* Directions for this task *
Go through the listing and write out each line exactly.

* Data records *
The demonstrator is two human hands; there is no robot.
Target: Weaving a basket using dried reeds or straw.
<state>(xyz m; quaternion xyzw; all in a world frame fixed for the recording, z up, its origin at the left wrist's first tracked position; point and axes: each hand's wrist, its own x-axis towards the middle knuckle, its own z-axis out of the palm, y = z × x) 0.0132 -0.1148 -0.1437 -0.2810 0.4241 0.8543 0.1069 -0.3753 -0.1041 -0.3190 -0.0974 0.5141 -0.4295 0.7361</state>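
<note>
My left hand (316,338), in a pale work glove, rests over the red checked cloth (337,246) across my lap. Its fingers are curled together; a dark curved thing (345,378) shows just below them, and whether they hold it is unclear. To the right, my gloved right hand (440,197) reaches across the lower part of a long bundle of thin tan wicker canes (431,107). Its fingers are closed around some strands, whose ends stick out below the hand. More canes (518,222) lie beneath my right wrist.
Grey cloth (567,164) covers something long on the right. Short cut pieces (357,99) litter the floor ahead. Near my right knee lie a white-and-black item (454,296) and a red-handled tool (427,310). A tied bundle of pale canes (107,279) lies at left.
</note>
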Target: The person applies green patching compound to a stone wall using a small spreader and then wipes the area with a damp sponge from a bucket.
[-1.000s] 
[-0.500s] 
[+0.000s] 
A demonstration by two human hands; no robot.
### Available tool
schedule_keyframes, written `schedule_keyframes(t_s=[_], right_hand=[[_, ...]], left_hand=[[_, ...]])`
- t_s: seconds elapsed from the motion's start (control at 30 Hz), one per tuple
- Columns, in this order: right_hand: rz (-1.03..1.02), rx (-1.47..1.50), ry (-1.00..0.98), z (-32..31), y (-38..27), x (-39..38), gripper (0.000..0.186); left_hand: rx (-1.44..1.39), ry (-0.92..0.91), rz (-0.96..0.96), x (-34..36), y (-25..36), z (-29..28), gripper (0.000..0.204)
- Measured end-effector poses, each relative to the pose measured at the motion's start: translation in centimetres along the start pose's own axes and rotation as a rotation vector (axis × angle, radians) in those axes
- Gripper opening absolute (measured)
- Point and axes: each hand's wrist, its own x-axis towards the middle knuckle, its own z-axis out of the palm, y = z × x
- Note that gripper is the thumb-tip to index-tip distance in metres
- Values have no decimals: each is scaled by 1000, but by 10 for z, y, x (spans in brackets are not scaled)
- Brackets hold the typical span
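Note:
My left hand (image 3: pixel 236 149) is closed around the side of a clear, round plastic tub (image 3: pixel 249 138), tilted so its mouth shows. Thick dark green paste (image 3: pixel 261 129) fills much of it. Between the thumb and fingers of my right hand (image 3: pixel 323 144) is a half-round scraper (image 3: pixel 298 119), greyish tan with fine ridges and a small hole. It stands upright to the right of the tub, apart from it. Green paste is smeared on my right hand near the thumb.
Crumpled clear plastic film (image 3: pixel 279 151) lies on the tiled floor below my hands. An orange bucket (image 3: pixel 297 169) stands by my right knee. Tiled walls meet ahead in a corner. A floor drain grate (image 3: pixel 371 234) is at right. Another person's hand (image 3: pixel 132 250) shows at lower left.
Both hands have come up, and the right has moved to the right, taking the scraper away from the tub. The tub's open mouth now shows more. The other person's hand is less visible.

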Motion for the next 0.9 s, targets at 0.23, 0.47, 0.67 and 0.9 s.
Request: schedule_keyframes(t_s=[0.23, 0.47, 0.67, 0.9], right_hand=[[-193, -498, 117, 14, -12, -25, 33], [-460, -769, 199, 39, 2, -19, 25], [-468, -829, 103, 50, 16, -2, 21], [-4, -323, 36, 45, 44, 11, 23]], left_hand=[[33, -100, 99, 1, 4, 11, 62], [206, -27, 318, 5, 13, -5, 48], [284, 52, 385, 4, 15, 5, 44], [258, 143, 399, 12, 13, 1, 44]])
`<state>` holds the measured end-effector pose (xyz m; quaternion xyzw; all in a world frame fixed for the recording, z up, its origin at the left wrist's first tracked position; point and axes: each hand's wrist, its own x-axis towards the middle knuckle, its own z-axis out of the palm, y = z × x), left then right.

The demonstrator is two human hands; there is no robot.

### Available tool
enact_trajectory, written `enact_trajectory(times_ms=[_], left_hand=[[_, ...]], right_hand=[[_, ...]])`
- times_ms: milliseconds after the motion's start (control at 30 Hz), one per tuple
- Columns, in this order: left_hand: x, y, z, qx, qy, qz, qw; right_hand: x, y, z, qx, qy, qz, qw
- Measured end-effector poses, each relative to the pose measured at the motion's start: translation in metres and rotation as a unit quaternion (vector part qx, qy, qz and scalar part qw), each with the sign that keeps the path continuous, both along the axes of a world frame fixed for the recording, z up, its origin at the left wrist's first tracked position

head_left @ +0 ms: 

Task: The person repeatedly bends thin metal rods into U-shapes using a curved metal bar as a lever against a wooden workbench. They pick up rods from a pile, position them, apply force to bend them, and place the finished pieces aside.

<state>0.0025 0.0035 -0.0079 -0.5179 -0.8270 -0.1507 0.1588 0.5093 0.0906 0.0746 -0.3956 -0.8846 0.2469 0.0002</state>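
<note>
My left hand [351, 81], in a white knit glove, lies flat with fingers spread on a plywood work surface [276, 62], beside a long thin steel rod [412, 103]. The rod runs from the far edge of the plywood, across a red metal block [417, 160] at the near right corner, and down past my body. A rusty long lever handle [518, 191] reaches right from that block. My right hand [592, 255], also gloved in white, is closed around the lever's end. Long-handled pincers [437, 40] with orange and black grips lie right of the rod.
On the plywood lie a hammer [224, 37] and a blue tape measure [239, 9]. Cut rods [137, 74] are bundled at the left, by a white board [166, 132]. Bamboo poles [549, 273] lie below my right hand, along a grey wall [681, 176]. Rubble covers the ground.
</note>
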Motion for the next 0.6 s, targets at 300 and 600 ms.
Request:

* Solution for this task *
The demonstrator is two human hands; there is no robot.
Target: Weaving a basket using dried reeds or straw.
<state>(xyz m; quaternion xyzw; all in a world frame fixed for the recording, z up, its origin at the left wrist's first tracked position; point and axes: each hand's wrist, its own x-axis towards the middle knuckle, its own z-axis out of the palm, y = z × x) 0.0132 -0.1148 -0.1437 -0.2810 0.4241 0.8543 0.1069 -0.3753 -0.1041 -0.3190 -0.0974 0.5141 -0.4295 0.7361</state>
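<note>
My left hand (316,338), in a pale work glove, rests over the red checked cloth (337,246) across my lap. Its fingers are curled together; a dark curved thing (345,378) shows just below them, and whether they hold it is unclear. To the right, my gloved right hand (440,197) reaches across the lower part of a long bundle of thin tan wicker canes (431,107). Its fingers are closed around some strands, whose ends stick out below the hand. More canes (518,222) lie beneath my right wrist.
Grey cloth (567,164) covers something long on the right. Short cut pieces (357,99) litter the floor ahead. Near my right knee lie a white-and-black item (454,296) and a red-handled tool (427,310). A tied bundle of pale canes (107,279) lies at left.
</note>
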Target: The person applies green patching compound to a stone wall using a small spreader and then wipes the area with a damp sponge from a bucket.
[-1.000s] 
[-0.500s] 
[+0.000s] 
A demonstration by two human hands; no robot.
### Available tool
schedule_keyframes, written `schedule_keyframes(t_s=[_], right_hand=[[_, ...]], left_hand=[[_, ...]])`
- t_s: seconds elapsed from the motion's start (control at 30 Hz), one per tuple
- Columns, in this order: right_hand: rz (-1.03..1.02), rx (-1.47..1.50), ry (-1.00..0.98), z (-32..31), y (-38..27), x (-39..38), gripper (0.000..0.186); left_hand: rx (-1.44..1.39), ry (-0.92..0.91), rz (-0.96..0.96), x (-34..36), y (-25..36), z (-29..28), gripper (0.000..0.204)
- Measured end-effector poses, each relative to the pose measured at the motion's start: translation in centimetres along the start pose's own axes and rotation as a rotation vector (axis × angle, radians) in those axes
- Gripper opening absolute (measured)
- Point and axes: each hand's wrist, its own x-axis towards the middle knuckle, its own z-axis out of the palm, y = z × x
- Note that gripper is the thumb-tip to index-tip distance in metres
- Values have no decimals: each is scaled by 1000, but by 10 for z, y, x (spans in brackets are not scaled)
- Brackets hold the typical span
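Note:
My left hand (image 3: pixel 236 149) is closed around the side of a clear, round plastic tub (image 3: pixel 249 138), tilted so its mouth shows. Thick dark green paste (image 3: pixel 261 129) fills much of it. Between the thumb and fingers of my right hand (image 3: pixel 323 144) is a half-round scraper (image 3: pixel 298 119), greyish tan with fine ridges and a small hole. It stands upright to the right of the tub, apart from it. Green paste is smeared on my right hand near the thumb.
Crumpled clear plastic film (image 3: pixel 279 151) lies on the tiled floor below my hands. An orange bucket (image 3: pixel 297 169) stands by my right knee. Tiled walls meet ahead in a corner. A floor drain grate (image 3: pixel 371 234) is at right. Another person's hand (image 3: pixel 132 250) shows at lower left.
Both hands have come up, and the right has moved to the right, taking the scraper away from the tub. The tub's open mouth now shows more. The other person's hand is less visible.
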
Motion for the next 0.9 s, targets at 0.23, 0.47, 0.67 and 0.9 s.
Request: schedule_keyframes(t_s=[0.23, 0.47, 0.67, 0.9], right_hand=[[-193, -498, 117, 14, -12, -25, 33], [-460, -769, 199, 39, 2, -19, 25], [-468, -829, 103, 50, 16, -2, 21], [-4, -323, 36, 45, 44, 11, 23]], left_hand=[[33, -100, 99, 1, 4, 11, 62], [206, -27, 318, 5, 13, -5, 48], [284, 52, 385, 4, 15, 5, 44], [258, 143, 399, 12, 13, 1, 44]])
`<state>` holds the measured end-effector pose (xyz m; quaternion xyzw; all in a world frame fixed for the recording, z up, its origin at the left wrist's first tracked position; point and axes: each hand's wrist, its own x-axis towards the middle knuckle, its own z-axis out of the palm, y = z × x), left then right.

The demonstrator is two human hands; there is no robot.

### Available tool
enact_trajectory, written `enact_trajectory(times_ms=[_], left_hand=[[_, ...]], right_hand=[[_, ...]])`
- times_ms: milliseconds after the motion's start (control at 30 Hz), one per tuple
- Columns, in this order: left_hand: x, y, z, qx, qy, qz, qw; right_hand: x, y, z, qx, qy, qz, qw
- Measured end-effector poses, each relative to the pose measured at the motion's start: translation in metres and rotation as a unit quaternion (vector part qx, qy, qz and scalar part qw), each with the sign that keeps the path continuous, both along the axes of a world frame fixed for the recording, z up, its origin at the left wrist's first tracked position

head_left @ +0 ms: 

Task: The person repeatedly bends thin metal rods into U-shapes using a curved metal bar as a lever against a wooden workbench. They pick up rods from a pile, position them, apply force to bend them, and place the finished pieces aside.

<state>0.0025 0.0035 -0.0079 -0.5179 -0.8270 -0.1507 0.1588 0.5093 0.0906 0.0746 -0.3956 -0.8846 0.2469 0.0002</state>
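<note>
My left hand [351, 81], in a white knit glove, lies flat with fingers spread on a plywood work surface [276, 62], beside a long thin steel rod [412, 103]. The rod runs from the far edge of the plywood, across a red metal block [417, 160] at the near right corner, and down past my body. A rusty long lever handle [518, 191] reaches right from that block. My right hand [592, 255], also gloved in white, is closed around the lever's end. Long-handled pincers [437, 40] with orange and black grips lie right of the rod.
On the plywood lie a hammer [224, 37] and a blue tape measure [239, 9]. Cut rods [137, 74] are bundled at the left, by a white board [166, 132]. Bamboo poles [549, 273] lie below my right hand, along a grey wall [681, 176]. Rubble covers the ground.
</note>
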Motion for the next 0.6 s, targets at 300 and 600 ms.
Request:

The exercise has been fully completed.